Osmanlı Devleti idare anlayışı ile Selçuklulardaki idare anlayışını karşılaştırınız.
Bu yazı Hasan ERYILMAZ tarafından 07.08.2020 tarih ve 22:59 saatinde Tarih kategorisine yazıldı. Osmanlı Devleti idare anlayışı ile Selçuklulardaki idare anlayışını karşılaştırınız.
makale içerik
Osmanlı Devleti, idare anlayışı yönetenler ve yönetilenler olarak 2 sınıfa ayrılmıştır. Yönetenler kendi içinde seyfiye, kalemiye ve ilmiye sınıfını oluştururken; yönetilenlere sınıfı ırk, dil ve din ayrımı yapılmadan reâya (tebaa/halk) denilmiş ve reâyaya karşı izlenen İstimalet Politikası (gönül alma) cevabında çok adaletli davranılmıştır. Hatta bu istimalet politikası cevabında Bosna Hersekliler benzer biçimde birtakım Balkan toplulukları Türk İslam kültürünü benimsemişlerdir.

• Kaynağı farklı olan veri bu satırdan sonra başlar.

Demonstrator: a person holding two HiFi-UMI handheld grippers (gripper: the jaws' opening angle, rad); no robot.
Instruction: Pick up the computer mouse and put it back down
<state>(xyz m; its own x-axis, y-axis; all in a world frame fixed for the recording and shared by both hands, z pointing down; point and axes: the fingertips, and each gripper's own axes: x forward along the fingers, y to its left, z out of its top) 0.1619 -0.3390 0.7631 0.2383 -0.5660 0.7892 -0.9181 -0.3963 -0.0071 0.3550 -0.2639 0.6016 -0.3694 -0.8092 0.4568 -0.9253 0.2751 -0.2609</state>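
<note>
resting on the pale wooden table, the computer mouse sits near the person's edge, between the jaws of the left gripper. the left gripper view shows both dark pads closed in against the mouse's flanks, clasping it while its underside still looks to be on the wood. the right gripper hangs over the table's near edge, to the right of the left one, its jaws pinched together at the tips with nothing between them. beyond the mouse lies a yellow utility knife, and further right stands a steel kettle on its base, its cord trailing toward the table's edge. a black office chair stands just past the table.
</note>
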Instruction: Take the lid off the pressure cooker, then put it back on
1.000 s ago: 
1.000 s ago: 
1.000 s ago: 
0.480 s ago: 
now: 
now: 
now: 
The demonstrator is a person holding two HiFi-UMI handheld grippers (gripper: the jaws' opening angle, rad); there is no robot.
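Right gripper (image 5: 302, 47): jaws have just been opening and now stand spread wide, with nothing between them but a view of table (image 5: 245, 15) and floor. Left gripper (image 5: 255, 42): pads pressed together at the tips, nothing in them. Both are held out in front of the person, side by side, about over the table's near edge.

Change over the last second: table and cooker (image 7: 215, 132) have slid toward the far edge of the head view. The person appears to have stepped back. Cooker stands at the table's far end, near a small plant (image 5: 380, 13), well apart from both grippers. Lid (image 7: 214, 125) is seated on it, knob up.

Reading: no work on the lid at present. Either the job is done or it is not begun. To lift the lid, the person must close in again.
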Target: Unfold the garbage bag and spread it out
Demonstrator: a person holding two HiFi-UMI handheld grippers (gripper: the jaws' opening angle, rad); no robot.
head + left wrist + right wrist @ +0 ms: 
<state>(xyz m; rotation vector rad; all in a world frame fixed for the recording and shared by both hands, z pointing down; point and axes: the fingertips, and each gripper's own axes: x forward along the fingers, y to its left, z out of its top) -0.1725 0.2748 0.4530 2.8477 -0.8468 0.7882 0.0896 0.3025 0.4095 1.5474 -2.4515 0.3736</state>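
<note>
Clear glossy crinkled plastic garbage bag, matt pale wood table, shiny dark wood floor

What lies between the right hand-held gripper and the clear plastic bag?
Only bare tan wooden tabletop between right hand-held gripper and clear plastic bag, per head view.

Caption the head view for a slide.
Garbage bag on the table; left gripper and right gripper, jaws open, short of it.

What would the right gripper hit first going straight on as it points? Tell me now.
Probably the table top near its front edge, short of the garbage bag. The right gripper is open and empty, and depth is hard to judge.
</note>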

Devlet işlerinde son dönemlerde Osmanlı devleti içinde yer edinen Müslüman olmayan unsurlar doğrusu Zımmîler de vazife almış, kısacası tevdî-i emanet denilen işi ehline verme anlayışı uygulanmıştır. Osmanlı Devleti, tebaasından olan Hristiyan ailelerden devşirme sistemiyle alınan evlatları eğiterek, bunların asker olmasını yada devletin mühim kademelerinde yer almasını sağlamıştır. Kul sistemi ismi verilen bu sistem ile yetişen kişiler, devlet yönetiminde sadrazamlığa kadar yükselebilmişlerdir. Sokullu Mehmet Paşa da bu sadrazamlardan birisidir.
Selçuklular devlet kurmadan önce, eski töre ve törelere bağlı bir ulustular. İslam dinini kabul ettikten sonrasında, yönetsel bir ikilemin içerisine sürüklendilerse de eski anane ve idare biçimlerini uygulamanın yanı sıra İslami bir anlayışla, ülke yönetimini örgütlemede, başarıya ulaşmış oldular. Bu konuda, Abbasiler, Karahanlılar ve Gazneliler devletlerinin idare biçimlerinden etkilendiler.
Sultanın bulunmuş olduğu başkente, Divan-ı Saltanat ismi verilen bir hükümet vardı. Başında da veziriazam bulunurdu. Divan-ı saltanata bağlı, askeri mali, adli ve diğeri işlere bakan muhtelif divanlar vardı. Başkenttekine şeklinde eyaletlerde, eyalet divanları bulunurdu. Uygulamayla alakalı yasalar ve kurallar, saltanat divanında belirlenir, sonrasında da imparatorluğun bütün topraklarında uygulanırdı. Büyük divanda, müstevfi (Maliye nazırı), nişancı, müşrif (genel müfettiş), emir-i arızulceyş (harbiye nazırı) benzer biçimde görevliler bulunurdu.